■ Work item: Could you copy the whole listing below exactly as written?

╔══

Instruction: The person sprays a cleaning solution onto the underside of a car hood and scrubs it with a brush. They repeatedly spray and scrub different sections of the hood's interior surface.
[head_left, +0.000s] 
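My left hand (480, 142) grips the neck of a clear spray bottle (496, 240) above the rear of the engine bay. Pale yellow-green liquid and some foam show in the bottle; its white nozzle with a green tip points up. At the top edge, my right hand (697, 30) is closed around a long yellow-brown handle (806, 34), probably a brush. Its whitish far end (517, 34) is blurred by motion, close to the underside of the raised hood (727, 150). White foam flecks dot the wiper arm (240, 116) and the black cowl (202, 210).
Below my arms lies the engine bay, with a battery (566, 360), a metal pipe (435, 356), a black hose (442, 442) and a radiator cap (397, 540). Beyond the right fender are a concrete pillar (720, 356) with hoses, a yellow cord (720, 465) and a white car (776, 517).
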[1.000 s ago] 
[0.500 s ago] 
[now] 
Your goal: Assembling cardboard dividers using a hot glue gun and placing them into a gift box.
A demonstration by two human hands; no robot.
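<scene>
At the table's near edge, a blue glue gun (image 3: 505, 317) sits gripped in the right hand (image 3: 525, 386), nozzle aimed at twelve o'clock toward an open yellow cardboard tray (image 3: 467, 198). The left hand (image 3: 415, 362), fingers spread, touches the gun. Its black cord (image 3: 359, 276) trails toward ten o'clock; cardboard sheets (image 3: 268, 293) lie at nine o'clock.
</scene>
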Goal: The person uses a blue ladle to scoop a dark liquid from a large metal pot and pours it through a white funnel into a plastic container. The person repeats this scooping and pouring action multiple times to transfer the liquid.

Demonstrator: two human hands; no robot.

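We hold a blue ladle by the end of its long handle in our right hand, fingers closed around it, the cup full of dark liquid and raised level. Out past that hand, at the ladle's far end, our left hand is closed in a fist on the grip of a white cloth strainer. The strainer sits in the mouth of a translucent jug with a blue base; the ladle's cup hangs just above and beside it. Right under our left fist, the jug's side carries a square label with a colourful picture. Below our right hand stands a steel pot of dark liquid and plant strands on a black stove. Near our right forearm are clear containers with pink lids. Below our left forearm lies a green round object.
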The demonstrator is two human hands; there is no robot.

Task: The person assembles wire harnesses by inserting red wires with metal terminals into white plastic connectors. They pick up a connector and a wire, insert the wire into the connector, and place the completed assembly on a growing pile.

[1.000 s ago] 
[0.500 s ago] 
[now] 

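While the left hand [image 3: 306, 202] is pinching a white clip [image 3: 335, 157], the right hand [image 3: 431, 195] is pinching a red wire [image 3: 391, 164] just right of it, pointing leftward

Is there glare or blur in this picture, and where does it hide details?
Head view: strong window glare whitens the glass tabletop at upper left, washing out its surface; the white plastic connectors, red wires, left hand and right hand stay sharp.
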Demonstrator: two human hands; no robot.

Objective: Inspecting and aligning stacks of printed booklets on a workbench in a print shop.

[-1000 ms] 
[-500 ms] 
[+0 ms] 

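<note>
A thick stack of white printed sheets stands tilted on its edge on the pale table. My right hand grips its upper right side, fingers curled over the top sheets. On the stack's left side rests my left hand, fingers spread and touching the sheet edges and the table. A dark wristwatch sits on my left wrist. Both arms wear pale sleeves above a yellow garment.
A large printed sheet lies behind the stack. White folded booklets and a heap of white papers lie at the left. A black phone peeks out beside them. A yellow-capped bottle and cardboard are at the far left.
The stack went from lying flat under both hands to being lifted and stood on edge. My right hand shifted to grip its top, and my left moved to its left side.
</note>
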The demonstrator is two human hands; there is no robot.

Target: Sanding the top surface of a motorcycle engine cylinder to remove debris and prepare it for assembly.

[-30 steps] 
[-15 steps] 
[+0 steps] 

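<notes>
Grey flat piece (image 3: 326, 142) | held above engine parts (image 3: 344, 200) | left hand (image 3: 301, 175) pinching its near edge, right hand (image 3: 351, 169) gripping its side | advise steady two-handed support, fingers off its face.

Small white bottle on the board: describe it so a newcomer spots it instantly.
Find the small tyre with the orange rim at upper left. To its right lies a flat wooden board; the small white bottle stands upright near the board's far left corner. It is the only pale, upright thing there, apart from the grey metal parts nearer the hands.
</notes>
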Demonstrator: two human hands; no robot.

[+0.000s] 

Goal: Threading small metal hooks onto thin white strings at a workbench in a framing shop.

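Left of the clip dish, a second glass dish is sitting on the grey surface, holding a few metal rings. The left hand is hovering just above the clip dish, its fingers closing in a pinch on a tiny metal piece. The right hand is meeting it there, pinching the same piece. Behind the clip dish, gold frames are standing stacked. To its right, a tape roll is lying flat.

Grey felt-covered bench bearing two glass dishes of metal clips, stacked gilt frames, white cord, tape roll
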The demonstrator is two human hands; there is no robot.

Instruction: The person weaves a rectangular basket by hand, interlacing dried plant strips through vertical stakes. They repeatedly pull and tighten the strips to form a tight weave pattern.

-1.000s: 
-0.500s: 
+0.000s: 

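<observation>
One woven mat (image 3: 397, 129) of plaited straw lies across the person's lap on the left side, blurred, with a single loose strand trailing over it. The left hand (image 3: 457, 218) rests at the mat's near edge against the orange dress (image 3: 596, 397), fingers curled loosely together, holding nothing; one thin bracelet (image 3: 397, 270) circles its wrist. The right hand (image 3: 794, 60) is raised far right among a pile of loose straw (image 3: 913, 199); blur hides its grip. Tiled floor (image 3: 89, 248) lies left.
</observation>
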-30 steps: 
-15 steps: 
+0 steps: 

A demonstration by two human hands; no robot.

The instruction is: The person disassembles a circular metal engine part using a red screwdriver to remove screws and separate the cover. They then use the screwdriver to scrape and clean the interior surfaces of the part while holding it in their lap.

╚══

■ Your response:
Instruction: The person sprays a cleaning solution onto the underside of a car hood and scrubs it with a brush. They repeatedly spray and scrub different sections of the hood's interior surface.
[head_left, +0.000s] 
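My left hand (480, 142) grips the neck of a clear spray bottle (496, 240) above the rear of the engine bay. Pale yellow-green liquid and some foam show in the bottle; its white nozzle with a green tip points up. At the top edge, my right hand (697, 30) is closed around a long yellow-brown handle (806, 34), probably a brush. Its whitish far end (517, 34) is blurred by motion, close to the underside of the raised hood (727, 150). White foam flecks dot the wiper arm (240, 116) and the black cowl (202, 210).
Below my arms lies the engine bay, with a battery (566, 360), a metal pipe (435, 356), a black hose (442, 442) and a radiator cap (397, 540). Beyond the right fender are a concrete pillar (720, 356) with hoses, a yellow cord (720, 465) and a white car (776, 517).
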[1.000 s ago] 
[0.500 s ago] 
[now] 
Your goal: Assembling cardboard dividers using a hot glue gun and placing them into a gift box.
A demonstration by two human hands; no robot.
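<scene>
At the table's near edge, a blue glue gun (image 3: 505, 317) sits gripped in the right hand (image 3: 525, 386), nozzle aimed at twelve o'clock toward an open yellow cardboard tray (image 3: 467, 198). The left hand (image 3: 415, 362), fingers spread, touches the gun. Its black cord (image 3: 359, 276) trails toward ten o'clock; cardboard sheets (image 3: 268, 293) lie at nine o'clock.
</scene>
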Goal: The person uses a blue ladle to scoop a dark liquid from a large metal pot and pours it through a white funnel into a plastic container. The person repeats this scooping and pouring action multiple times to transfer the liquid.

Demonstrator: two human hands; no robot.

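We hold a blue ladle by the end of its long handle in our right hand, fingers closed around it, the cup full of dark liquid and raised level. Out past that hand, at the ladle's far end, our left hand is closed in a fist on the grip of a white cloth strainer. The strainer sits in the mouth of a translucent jug with a blue base; the ladle's cup hangs just above and beside it. Right under our left fist, the jug's side carries a square label with a colourful picture. Below our right hand stands a steel pot of dark liquid and plant strands on a black stove. Near our right forearm are clear containers with pink lids. Below our left forearm lies a green round object.
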The demonstrator is two human hands; there is no robot.

Task: The person assembles wire harnesses by inserting red wires with metal terminals into white plastic connectors. They pick up a connector and a wire, insert the wire into the connector, and place the completed assembly on a growing pile.

[1.000 s ago] 
[0.500 s ago] 
[now] 

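While the left hand [image 3: 306, 202] is pinching a white clip [image 3: 335, 157], the right hand [image 3: 431, 195] is pinching a red wire [image 3: 391, 164] just right of it, pointing leftward

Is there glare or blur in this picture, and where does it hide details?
Head view: strong window glare whitens the glass tabletop at upper left, washing out its surface; the white plastic connectors, red wires, left hand and right hand stay sharp.
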Demonstrator: two human hands; no robot.

Objective: Inspecting and aligning stacks of printed booklets on a workbench in a print shop.

[-1000 ms] 
[-500 ms] 
[+0 ms] 

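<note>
A thick stack of white printed sheets stands tilted on its edge on the pale table. My right hand grips its upper right side, fingers curled over the top sheets. On the stack's left side rests my left hand, fingers spread and touching the sheet edges and the table. A dark wristwatch sits on my left wrist. Both arms wear pale sleeves above a yellow garment.
A large printed sheet lies behind the stack. White folded booklets and a heap of white papers lie at the left. A black phone peeks out beside them. A yellow-capped bottle and cardboard are at the far left.
The stack went from lying flat under both hands to being lifted and stood on edge. My right hand shifted to grip its top, and my left moved to its left side.
</note>
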The demonstrator is two human hands; there is no robot.

Target: Sanding the top surface of a motorcycle engine cylinder to remove debris and prepare it for assembly.

[-30 steps] 
[-15 steps] 
[+0 steps] 

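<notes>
Grey flat piece (image 3: 326, 142) | held above engine parts (image 3: 344, 200) | left hand (image 3: 301, 175) pinching its near edge, right hand (image 3: 351, 169) gripping its side | advise steady two-handed support, fingers off its face.

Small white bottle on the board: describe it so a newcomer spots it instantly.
Find the small tyre with the orange rim at upper left. To its right lies a flat wooden board; the small white bottle stands upright near the board's far left corner. It is the only pale, upright thing there, apart from the grey metal parts nearer the hands.
</notes>
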Demonstrator: two human hands; no robot.

[+0.000s] 

Goal: Threading small metal hooks onto thin white strings at a workbench in a framing shop.

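Left of the clip dish, a second glass dish is sitting on the grey surface, holding a few metal rings. The left hand is hovering just above the clip dish, its fingers closing in a pinch on a tiny metal piece. The right hand is meeting it there, pinching the same piece. Behind the clip dish, gold frames are standing stacked. To its right, a tape roll is lying flat.

Grey felt-covered bench bearing two glass dishes of metal clips, stacked gilt frames, white cord, tape roll
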The demonstrator is two human hands; there is no robot.

Instruction: The person weaves a rectangular basket by hand, interlacing dried plant strips through vertical stakes. They repeatedly pull and tighten the strips to form a tight weave pattern.

-1.000s: 
-0.500s: 
+0.000s: 

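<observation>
One woven mat (image 3: 397, 129) of plaited straw lies across the person's lap on the left side, blurred, with a single loose strand trailing over it. The left hand (image 3: 457, 218) rests at the mat's near edge against the orange dress (image 3: 596, 397), fingers curled loosely together, holding nothing; one thin bracelet (image 3: 397, 270) circles its wrist. The right hand (image 3: 794, 60) is raised far right among a pile of loose straw (image 3: 913, 199); blur hides its grip. Tiled floor (image 3: 89, 248) lies left.
</observation>
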-30 steps: 
-15 steps: 
+0 steps: 

A demonstration by two human hands; no robot.

The instruction is: The person disassembles a circular metal engine part using a red screwdriver to remove screws and separate the cover. They then use the screwdriver to scrape and clean the interior surfaces of the part while holding it in their lap.

Nothing else goes with this output.